Pandemic’s E-commerce Surge Proves Less Persistent, More Varied by Joel Alcedo, Alberto Cavallo, Bricklin Dwyer, Prachi Mishra, and Antonio Spilimbergo published by Blog/IMF (3/2022).

“Spikes in the share of online spending are dissipating overall, but there’s significant variation by industry

There’s no doubt that e-commerce helped many navigate the pandemic, from online shopping to curbside pickup to food delivery. But as we slowly emerge from lockdowns and other restrictions, it’s less clear how this shift to digital commerce may evolve across economies and industries.

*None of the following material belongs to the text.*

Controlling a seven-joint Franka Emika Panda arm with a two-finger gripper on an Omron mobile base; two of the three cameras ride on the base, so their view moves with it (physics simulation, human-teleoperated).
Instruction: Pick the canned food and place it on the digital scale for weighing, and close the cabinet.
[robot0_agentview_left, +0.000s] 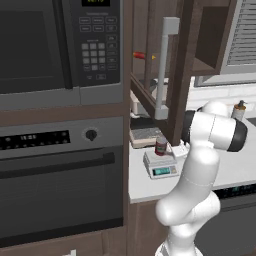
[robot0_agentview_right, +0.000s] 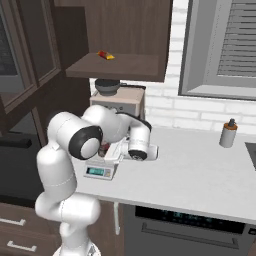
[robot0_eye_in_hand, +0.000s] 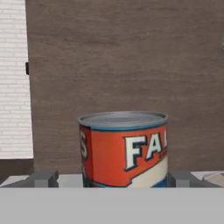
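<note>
The canned food (robot0_eye_in_hand: 124, 148), a red can with a silver top and white lettering, stands upright on the digital scale (robot0_agentview_left: 161, 165) at the counter's left end. My gripper (robot0_eye_in_hand: 113, 178) is open, level with the can's lower part. Its fingertips (robot0_eye_in_hand: 43, 178) stand one on each side, the right one very close to the can and the left one apart from it. From the left base view the can (robot0_agentview_left: 161, 146) sits on the platform above the teal display. The cabinet (robot0_agentview_right: 125, 30) above hangs open, its door (robot0_agentview_left: 172, 75) swung out with the grey bar handle (robot0_agentview_left: 165, 70).
A coffee machine (robot0_agentview_right: 120, 102) stands right behind the scale under the cabinet shelf, which holds a small red and yellow item (robot0_agentview_right: 105, 55). A soap dispenser (robot0_agentview_right: 228, 133) stands far right on the counter. The microwave (robot0_agentview_left: 50, 45) and oven (robot0_agentview_left: 60, 185) fill the left wall.
</note>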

This raises questions about how much digital consumption increased, whether the crisis widened the digital divide or spurred economies with little e-commerce to catch up, how permanent the shift to online sales will be, and what factors explain deviations between economies and sectors.

We investigated these questions in new research that uses a unique database of aggregated and anonymized transactions through the Mastercard network from across 47 countries from January 2018 to September 2021. We found that the share of online spending rose more in economies where e-commerce already played a large role—and that the increase is reversing as the pandemic recedes.

This research, a new partnership between Mastercard, the International Monetary Fund and Harvard Business School, shows how private-sector data can help advance empirical economics and will be the first in a series of such studies…”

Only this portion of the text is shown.